>>>>>

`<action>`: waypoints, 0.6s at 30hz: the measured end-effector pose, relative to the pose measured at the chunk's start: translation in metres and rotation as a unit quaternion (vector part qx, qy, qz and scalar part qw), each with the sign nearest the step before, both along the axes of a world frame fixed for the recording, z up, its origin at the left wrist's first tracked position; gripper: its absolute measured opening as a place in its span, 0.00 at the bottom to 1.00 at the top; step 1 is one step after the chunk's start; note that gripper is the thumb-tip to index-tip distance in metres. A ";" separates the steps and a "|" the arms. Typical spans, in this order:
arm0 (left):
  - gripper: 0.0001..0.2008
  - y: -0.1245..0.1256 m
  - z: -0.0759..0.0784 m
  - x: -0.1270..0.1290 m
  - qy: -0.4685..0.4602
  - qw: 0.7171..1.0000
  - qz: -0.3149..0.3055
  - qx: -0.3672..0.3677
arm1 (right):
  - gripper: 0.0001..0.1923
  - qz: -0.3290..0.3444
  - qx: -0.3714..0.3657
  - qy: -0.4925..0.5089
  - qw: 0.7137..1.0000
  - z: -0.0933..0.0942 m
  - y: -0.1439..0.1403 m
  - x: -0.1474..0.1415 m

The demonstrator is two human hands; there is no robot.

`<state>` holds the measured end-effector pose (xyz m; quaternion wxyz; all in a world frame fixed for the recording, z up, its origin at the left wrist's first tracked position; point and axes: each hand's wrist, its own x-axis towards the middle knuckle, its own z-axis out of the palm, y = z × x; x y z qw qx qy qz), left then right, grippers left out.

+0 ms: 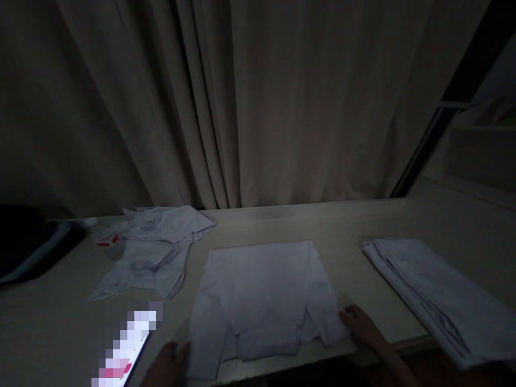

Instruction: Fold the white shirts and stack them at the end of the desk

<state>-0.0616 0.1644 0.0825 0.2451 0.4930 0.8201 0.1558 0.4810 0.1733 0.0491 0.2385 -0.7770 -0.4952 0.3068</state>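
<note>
A white long-sleeved shirt (268, 290) lies spread on the pale table in front of me, both sleeves angled down toward me and its lower part folded up at the near edge. At the outer edge of the left sleeve, my left hand (167, 365) has its fingers closed on the cloth, low in the view and in deep shadow. My right hand (360, 325) pinches the outer edge of the right sleeve near its cuff. The fingertips of both hands are partly lost in the dark.
A lit phone-like screen (129, 344), blurred out, is left of my left hand. Crumpled white cloth (157, 252) lies behind it, beside a clear bag with red marks (108, 242). Folded white fabric (439, 295) overhangs the table's front edge. Dark cloth (36, 247) sits far left; a curtain (298, 107) hangs behind.
</note>
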 end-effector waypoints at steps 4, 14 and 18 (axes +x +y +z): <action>0.19 -0.003 0.004 0.000 -0.104 0.994 -0.021 -0.003 | 0.15 0.034 0.015 0.020 0.999 0.001 0.003 -0.003; 0.21 -0.030 0.022 0.006 -0.274 0.958 0.081 0.026 | 0.13 -0.026 0.011 0.142 0.989 0.000 -0.006 0.005; 0.20 -0.034 0.024 0.016 -0.271 0.961 0.061 -0.014 | 0.21 -0.026 -0.050 0.289 0.956 -0.001 -0.016 0.004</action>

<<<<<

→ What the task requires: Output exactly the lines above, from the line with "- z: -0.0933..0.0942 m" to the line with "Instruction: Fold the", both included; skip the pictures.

→ Response to this exercise:
  - z: -0.0933..0.0942 m
  - y: -0.1439..0.1403 m
  - x: -0.1474..0.1415 m

The demonstrator is two human hands; there is no robot.

`<state>` holds the measured end-effector pose (xyz m; quaternion wxyz; all in a world frame fixed for the recording, z up, its origin at the left wrist's first tracked position; point and axes: each hand's wrist, its own x-axis towards the middle knuckle, its own z-axis out of the palm, y = z × x; x y z qw qx qy qz), left then right, grippers left out.

+0 ms: 

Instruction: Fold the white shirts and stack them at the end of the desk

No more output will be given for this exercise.